Moody’s Analytics Chief Economist Mark Zandi offered four reasons for optimism on the economy and three for “nervousness” at lunch today before the National Economists Club. He expects 3% real GDP growth this year, like last year, and 4% next year. “There won’t be a lot of progress on the unemployment rate this year [currently 9.0%] because of labor force growth from people returning to the job market.”
Four reasons for optimism:
- U.S. business is in very good shape. Profits and balance sheets are strong. Earnings have driven the stock market higher.
- Households are de-leveraging rapidly, righting the wrongs that got us into this downturn. At the peak in July, 2008, Americans held 425 million credit cards. As of March, 2011, they held 320 million credit cards. Household liabilities have fallen over $1 trillion since the peak two and a half years ago. Two-thirds of that were liabilities written off by creditors and one-third was from repayments.
- Credit conditions are improving, a precondition for stronger growth. Underwriting standards are easing. Commercial and industrial lending to small business is starting to rise, a sure sign of economic strength.
- Monetary and fiscal policy remains very supportive of the economy. “On net, QE2 has been a plus for the economy…although it has contributed to commodity price increases.” Stimulus will wear off this year, and the Fed will begin raising rates back to normal levels starting in 2012. Zandi expects 0.2% to 0.3% of GDP of federal government fiscal tightening this year and about 1% a year going forward.

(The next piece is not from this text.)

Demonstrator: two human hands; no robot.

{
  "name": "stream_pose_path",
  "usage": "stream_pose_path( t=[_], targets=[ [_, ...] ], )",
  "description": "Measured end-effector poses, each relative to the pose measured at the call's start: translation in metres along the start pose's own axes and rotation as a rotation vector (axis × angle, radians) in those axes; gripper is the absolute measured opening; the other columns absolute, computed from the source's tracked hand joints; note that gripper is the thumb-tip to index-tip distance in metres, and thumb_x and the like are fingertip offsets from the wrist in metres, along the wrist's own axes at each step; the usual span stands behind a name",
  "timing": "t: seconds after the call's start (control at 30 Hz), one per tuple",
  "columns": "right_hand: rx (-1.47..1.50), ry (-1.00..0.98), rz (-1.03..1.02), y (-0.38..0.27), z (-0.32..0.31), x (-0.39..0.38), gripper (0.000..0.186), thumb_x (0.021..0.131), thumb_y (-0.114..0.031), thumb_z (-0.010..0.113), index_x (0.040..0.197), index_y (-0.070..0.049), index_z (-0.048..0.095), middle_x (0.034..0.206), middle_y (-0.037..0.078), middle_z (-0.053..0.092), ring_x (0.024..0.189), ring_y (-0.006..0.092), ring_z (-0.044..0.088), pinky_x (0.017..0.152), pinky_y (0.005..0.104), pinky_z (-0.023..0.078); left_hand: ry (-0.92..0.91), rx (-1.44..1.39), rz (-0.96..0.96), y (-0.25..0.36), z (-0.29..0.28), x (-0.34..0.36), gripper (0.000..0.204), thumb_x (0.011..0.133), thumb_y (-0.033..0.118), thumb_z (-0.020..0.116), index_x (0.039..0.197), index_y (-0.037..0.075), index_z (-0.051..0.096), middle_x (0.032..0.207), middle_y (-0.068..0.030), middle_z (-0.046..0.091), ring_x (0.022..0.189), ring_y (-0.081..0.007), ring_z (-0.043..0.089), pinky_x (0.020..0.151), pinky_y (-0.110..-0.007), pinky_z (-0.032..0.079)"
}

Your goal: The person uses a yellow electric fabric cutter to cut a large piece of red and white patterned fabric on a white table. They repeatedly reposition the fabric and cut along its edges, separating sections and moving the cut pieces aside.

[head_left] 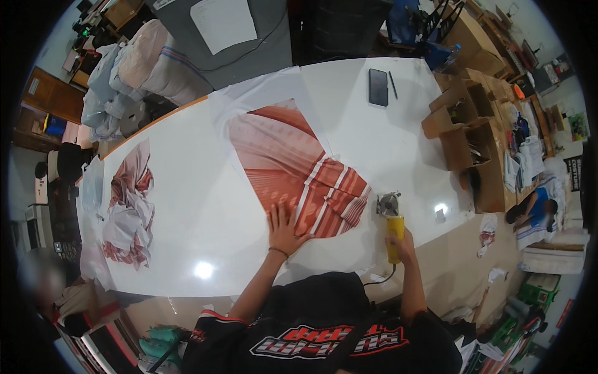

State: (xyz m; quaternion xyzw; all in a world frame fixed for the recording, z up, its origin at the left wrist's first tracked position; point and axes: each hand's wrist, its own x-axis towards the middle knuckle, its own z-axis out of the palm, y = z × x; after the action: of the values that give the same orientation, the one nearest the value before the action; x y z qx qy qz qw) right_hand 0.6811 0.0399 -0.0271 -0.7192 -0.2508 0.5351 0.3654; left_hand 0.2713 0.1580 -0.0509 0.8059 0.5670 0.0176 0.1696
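Far left of the left hand, well apart: a crumpled heap of red-and-white cloth (pixel 129 209) lies on the white tabletop (pixel 180 187). Beyond the heap, farther from both hands, pale wrapped bundles (pixel 146 65) stand off the table edge.

Left hand (pixel 284 229): palm down, fingers spread, resting on the near left part of the red patterned fabric (pixel 283 140); thumb extended toward the right along the near edge. Dark band (pixel 278 252) at the wrist. The fabric extends ahead of this hand and to its right. Its far part shows smooth, pale-to-red shading; its right part carries white stripes and is wrinkled. A white sheet (pixel 225 106) shows past its far left edge.

Between the hands but well ahead of them: dark phone (pixel 378 87), with a slim dark pen (pixel 393 85) just beside it on the right.

Right hand (pixel 403 244): fingers wrapped around the yellow body of a corded power tool (pixel 393 232). The tool's round metal head points away from the wearer, just beside the fabric's right edge. Black cord (pixel 381 280) trails below this hand.

Ahead and right of the right hand, well apart: cardboard boxes (pixel 459 103) along the table's side.
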Motion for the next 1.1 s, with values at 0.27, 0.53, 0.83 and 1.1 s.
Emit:
stream_pose_path(
  t=[0.27, 0.53, 0.83, 1.1],
  targets=[
    [-0.071, 0.025, -0.098, 0.009, 0.011, -0.005, 0.037, 0.086, -0.012, 0.075, 0.119, -0.001, 0.062, 0.091, 0.008, 0.068, 0.076, 0.0182, 0.067, 0.07, 0.0331, 0.056, -0.323, 0.076, -0.225, -0.112, -0.075, -0.08, 0.146, 0.061, 0.075, 0.088, 0.172, 0.017, 0.012, 0.176, -0.0244, -0.004, 0.161, -0.0502, -0.009, 0.126, -0.07, 0.005],
    [-0.187, 0.1, -0.116, 0.025, 0.052, -0.056, 0.038, 0.084, -0.017, 0.08, 0.115, -0.001, 0.066, 0.092, 0.007, 0.07, 0.078, 0.0181, 0.068, 0.073, 0.0343, 0.056, 0.141, -0.22, -0.134, -0.105, -0.008, -0.105, 0.125, 0.074, 0.08, 0.076, 0.169, 0.016, 0.026, 0.176, -0.0244, 0.0, 0.161, -0.0508, -0.003, 0.127, -0.067, 0.003],
    [-0.509, 0.197, -0.049, 0.033, 0.081, -0.146, 0.054, 0.074, -0.028, 0.087, 0.117, 0.0, 0.068, 0.102, 0.02, 0.076, 0.095, 0.0348, 0.075, 0.084, 0.0442, 0.058, -0.129, -0.007, -0.192, -0.097, -0.024, -0.168, 0.132, 0.069, 0.089, 0.071, 0.169, 0.016, 0.025, 0.176, -0.0259, 0.0, 0.16, -0.0513, -0.005, 0.127, -0.067, -0.001],
    [-0.789, 0.223, 0.012, 0.042, 0.111, -0.188, 0.056, 0.077, -0.038, 0.081, 0.115, -0.004, 0.058, 0.099, 0.026, 0.072, 0.096, 0.0482, 0.07, 0.083, 0.0561, 0.055, 0.074, -0.066, -0.187, -0.125, -0.014, -0.19, 0.102, 0.088, 0.071, 0.067, 0.164, 0.01, 0.037, 0.175, -0.0262, 0.01, 0.162, -0.0464, 0.005, 0.128, -0.065, 0.003]
  ],
)
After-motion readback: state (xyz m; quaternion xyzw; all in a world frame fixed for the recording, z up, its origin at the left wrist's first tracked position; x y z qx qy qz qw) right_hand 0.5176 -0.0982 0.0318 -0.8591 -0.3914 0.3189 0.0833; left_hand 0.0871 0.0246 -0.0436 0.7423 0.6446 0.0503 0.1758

Three reasons for caution:
- Oil price increases have exceed everyone’s forecast. We’ve essentially “taken this year’s 2% point payroll tax cut in put it in our gas tanks.” “There’s very little margin for error [in oil markets]. The gap between demand and potential production is only 3 million barrels per day [in a market of approximately 88 million barrels a day].”
- “The [home] foreclosure crisis is not over.” Zandi estimates housing prices will decline between 3% and 5% this year before they bottom.
- The fiscal crisis must be dealt with. The FY11 deficit will be around $1.4 trillion or 9.0% of GDP. The structural deficit is about 5% of GDP, and policymakers need to reduce that to 2% of GDP to escape punishment by bondholders demanding higher interest rates.
In the Q&A, Zandi estimated state and local fiscal travails would put a 0.4% drag on the economy this year. Normally, it adds 0.25% to the economy. This year, state and local governments will cut about 500,000 jobs, and they are expected to cut another 250,000 jobs going forward.
Before the recession, the non-accelerating inflation rate of unemployment (NAIRU) was about 5%. It is somewhere between 5.5% and 6% now with increased numbers of long-term unemployed.
Treasury borrowing rates in his forecast assume a gradual return to a 4.5% 10-year note.
On the debt limit, “There is no way around raising the debt limit.”
On muni debt, “There is zero probability of a muni bond default.”
What would happen if Washington fails to reduce its deficits? “Global investors would revolt. Interest rates would spike, and we’d enter a vicious [downward] cycle.”